- **WORK INSTRUCTIONS**
Go through the listing and copy every line word for word.

- **EXERCISE DATA**
Start of Block

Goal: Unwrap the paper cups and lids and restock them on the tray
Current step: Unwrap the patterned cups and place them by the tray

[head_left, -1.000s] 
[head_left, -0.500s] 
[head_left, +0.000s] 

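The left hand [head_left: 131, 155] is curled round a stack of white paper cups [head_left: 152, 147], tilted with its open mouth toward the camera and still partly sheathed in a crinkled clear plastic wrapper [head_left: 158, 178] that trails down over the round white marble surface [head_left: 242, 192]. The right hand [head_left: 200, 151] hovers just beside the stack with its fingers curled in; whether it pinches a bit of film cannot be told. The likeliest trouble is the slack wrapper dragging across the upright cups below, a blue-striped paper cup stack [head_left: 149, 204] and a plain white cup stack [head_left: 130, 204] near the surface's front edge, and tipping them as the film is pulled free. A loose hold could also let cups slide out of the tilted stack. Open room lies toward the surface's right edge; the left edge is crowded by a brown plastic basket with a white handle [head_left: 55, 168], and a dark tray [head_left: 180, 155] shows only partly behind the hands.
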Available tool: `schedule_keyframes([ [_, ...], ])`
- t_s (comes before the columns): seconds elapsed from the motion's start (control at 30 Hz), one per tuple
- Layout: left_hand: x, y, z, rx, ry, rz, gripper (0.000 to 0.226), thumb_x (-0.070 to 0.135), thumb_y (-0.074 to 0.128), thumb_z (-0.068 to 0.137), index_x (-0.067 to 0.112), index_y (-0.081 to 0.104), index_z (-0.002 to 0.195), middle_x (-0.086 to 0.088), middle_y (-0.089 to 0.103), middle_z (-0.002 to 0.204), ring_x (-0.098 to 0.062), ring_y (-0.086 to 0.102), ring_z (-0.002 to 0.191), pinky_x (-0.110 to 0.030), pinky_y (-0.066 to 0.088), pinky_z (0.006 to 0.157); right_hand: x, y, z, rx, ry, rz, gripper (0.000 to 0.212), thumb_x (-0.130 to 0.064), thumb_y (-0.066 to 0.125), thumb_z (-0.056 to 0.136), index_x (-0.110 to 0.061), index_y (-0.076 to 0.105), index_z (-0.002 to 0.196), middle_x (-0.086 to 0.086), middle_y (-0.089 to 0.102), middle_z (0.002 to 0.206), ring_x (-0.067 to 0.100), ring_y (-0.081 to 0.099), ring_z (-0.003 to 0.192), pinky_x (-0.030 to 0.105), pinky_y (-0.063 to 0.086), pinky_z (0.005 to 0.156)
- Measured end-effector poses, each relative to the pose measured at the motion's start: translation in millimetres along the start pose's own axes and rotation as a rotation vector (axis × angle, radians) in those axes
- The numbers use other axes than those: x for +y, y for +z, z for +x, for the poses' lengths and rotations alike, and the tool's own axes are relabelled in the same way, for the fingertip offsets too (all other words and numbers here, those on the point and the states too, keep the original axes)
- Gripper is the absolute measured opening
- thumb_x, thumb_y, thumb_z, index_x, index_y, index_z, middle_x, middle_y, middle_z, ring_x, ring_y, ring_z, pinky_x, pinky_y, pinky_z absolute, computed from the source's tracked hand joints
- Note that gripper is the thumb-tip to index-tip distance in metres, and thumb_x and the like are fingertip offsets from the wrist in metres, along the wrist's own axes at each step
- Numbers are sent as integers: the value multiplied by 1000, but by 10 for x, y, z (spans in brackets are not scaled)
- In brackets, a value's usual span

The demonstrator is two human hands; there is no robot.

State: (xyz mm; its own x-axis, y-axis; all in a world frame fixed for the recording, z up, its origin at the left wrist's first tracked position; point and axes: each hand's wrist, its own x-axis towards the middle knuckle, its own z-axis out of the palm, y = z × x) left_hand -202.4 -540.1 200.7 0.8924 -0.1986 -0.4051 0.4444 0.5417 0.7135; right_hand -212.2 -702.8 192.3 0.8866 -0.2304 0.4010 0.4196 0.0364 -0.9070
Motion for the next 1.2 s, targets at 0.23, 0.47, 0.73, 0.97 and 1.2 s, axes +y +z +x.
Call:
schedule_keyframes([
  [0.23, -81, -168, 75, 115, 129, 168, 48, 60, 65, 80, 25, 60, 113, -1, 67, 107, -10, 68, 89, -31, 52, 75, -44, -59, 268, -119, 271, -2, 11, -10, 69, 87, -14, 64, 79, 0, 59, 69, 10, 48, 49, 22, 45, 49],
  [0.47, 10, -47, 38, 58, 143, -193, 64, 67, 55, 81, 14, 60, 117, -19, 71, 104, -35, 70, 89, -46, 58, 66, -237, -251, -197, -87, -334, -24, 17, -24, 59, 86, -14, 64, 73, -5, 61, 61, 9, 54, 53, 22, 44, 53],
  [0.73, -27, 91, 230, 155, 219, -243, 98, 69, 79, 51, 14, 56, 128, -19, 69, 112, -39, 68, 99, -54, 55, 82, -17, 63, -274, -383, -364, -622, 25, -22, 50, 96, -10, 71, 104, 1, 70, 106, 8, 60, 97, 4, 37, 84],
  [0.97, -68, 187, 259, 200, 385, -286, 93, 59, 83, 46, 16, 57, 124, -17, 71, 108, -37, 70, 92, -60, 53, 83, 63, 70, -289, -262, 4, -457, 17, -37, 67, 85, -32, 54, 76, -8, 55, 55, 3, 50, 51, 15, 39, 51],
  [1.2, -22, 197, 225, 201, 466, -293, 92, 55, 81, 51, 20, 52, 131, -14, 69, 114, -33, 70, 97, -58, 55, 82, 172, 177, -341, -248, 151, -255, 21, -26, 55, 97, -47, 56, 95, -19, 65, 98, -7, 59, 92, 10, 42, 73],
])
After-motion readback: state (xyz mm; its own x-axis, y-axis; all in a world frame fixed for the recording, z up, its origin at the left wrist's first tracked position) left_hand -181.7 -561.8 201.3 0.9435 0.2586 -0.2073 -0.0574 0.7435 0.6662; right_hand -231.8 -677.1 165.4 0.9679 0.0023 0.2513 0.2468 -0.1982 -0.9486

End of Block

- **WRITTEN SOLUTION**
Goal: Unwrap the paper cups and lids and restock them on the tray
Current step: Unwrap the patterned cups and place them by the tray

[head_left, -1.000s] 
[head_left, -0.500s] 
[head_left, +0.000s] 

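The left hand [head_left: 131, 155] is curled round a stack of white paper cups [head_left: 152, 147], tilted with its open mouth toward the camera and still partly sheathed in a crinkled clear plastic wrapper [head_left: 158, 178] that trails down over the round white marble surface [head_left: 242, 192]. The right hand [head_left: 200, 151] hovers just beside the stack with its fingers curled in; whether it pinches a bit of film cannot be told. The likeliest trouble is the slack wrapper dragging across the upright cups below, a blue-striped paper cup stack [head_left: 149, 204] and a plain white cup stack [head_left: 130, 204] near the surface's front edge, and tipping them as the film is pulled free. A loose hold could also let cups slide out of the tilted stack. Open room lies toward the surface's right edge; the left edge is crowded by a brown plastic basket with a white handle [head_left: 55, 168], and a dark tray [head_left: 180, 155] shows only partly behind the hands.
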Available tool: `schedule_keyframes([ [_, ...], ])`
- t_s (comes before the columns): seconds elapsed from the motion's start (control at 30 Hz), one per tuple
- Layout: left_hand: x, y, z, rx, ry, rz, gripper (0.000 to 0.226), thumb_x (-0.070 to 0.135), thumb_y (-0.074 to 0.128), thumb_z (-0.068 to 0.137), index_x (-0.067 to 0.112), index_y (-0.081 to 0.104), index_z (-0.002 to 0.195), middle_x (-0.086 to 0.088), middle_y (-0.089 to 0.103), middle_z (-0.002 to 0.204), ring_x (-0.098 to 0.062), ring_y (-0.086 to 0.102), ring_z (-0.002 to 0.191), pinky_x (-0.110 to 0.030), pinky_y (-0.066 to 0.088), pinky_z (0.006 to 0.157); right_hand: x, y, z, rx, ry, rz, gripper (0.000 to 0.212), thumb_x (-0.130 to 0.064), thumb_y (-0.066 to 0.125), thumb_z (-0.056 to 0.136), index_x (-0.110 to 0.061), index_y (-0.076 to 0.105), index_z (-0.002 to 0.196), middle_x (-0.086 to 0.086), middle_y (-0.089 to 0.102), middle_z (0.002 to 0.206), ring_x (-0.067 to 0.100), ring_y (-0.081 to 0.099), ring_z (-0.003 to 0.192), pinky_x (-0.030 to 0.105), pinky_y (-0.063 to 0.086), pinky_z (0.005 to 0.156)
- Measured end-effector poses, each relative to the pose measured at the motion's start: translation in millimetres along the start pose's own axes and rotation as a rotation vector (axis × angle, radians) in those axes
- The numbers use other axes than those: x for +y, y for +z, z for +x, for the poses' lengths and rotations alike, and the tool's own axes are relabelled in the same way, for the fingertip offsets too (all other words and numbers here, those on the point and the states too, keep the original axes)
- Gripper is the absolute measured opening
- thumb_x, thumb_y, thumb_z, index_x, index_y, index_z, middle_x, middle_y, middle_z, ring_x, ring_y, ring_z, pinky_x, pinky_y, pinky_z absolute, computed from the source's tracked hand joints
- Note that gripper is the thumb-tip to index-tip distance in metres, and thumb_x and the like are fingertip offsets from the wrist in metres, along the wrist's own axes at each step
- Numbers are sent as integers: the value multiplied by 1000, but by 10 for x, y, z (spans in brackets are not scaled)
- In brackets, a value's usual span

The demonstrator is two human hands; there is no robot.

State: (xyz mm; its own x-axis, y-axis; all in a world frame fixed for the recording, z up, its origin at the left wrist's first tracked position; point and axes: each hand's wrist, its own x-axis towards the middle knuckle, its own z-axis out of the palm, y = z × x) left_hand -202.4 -540.1 200.7 0.8924 -0.1986 -0.4051 0.4444 0.5417 0.7135; right_hand -212.2 -702.8 192.3 0.8866 -0.2304 0.4010 0.4196 0.0364 -0.9070
Motion for the next 1.2 s, targets at 0.23, 0.47, 0.73, 0.97 and 1.2 s, axes +y +z +x.
Call:
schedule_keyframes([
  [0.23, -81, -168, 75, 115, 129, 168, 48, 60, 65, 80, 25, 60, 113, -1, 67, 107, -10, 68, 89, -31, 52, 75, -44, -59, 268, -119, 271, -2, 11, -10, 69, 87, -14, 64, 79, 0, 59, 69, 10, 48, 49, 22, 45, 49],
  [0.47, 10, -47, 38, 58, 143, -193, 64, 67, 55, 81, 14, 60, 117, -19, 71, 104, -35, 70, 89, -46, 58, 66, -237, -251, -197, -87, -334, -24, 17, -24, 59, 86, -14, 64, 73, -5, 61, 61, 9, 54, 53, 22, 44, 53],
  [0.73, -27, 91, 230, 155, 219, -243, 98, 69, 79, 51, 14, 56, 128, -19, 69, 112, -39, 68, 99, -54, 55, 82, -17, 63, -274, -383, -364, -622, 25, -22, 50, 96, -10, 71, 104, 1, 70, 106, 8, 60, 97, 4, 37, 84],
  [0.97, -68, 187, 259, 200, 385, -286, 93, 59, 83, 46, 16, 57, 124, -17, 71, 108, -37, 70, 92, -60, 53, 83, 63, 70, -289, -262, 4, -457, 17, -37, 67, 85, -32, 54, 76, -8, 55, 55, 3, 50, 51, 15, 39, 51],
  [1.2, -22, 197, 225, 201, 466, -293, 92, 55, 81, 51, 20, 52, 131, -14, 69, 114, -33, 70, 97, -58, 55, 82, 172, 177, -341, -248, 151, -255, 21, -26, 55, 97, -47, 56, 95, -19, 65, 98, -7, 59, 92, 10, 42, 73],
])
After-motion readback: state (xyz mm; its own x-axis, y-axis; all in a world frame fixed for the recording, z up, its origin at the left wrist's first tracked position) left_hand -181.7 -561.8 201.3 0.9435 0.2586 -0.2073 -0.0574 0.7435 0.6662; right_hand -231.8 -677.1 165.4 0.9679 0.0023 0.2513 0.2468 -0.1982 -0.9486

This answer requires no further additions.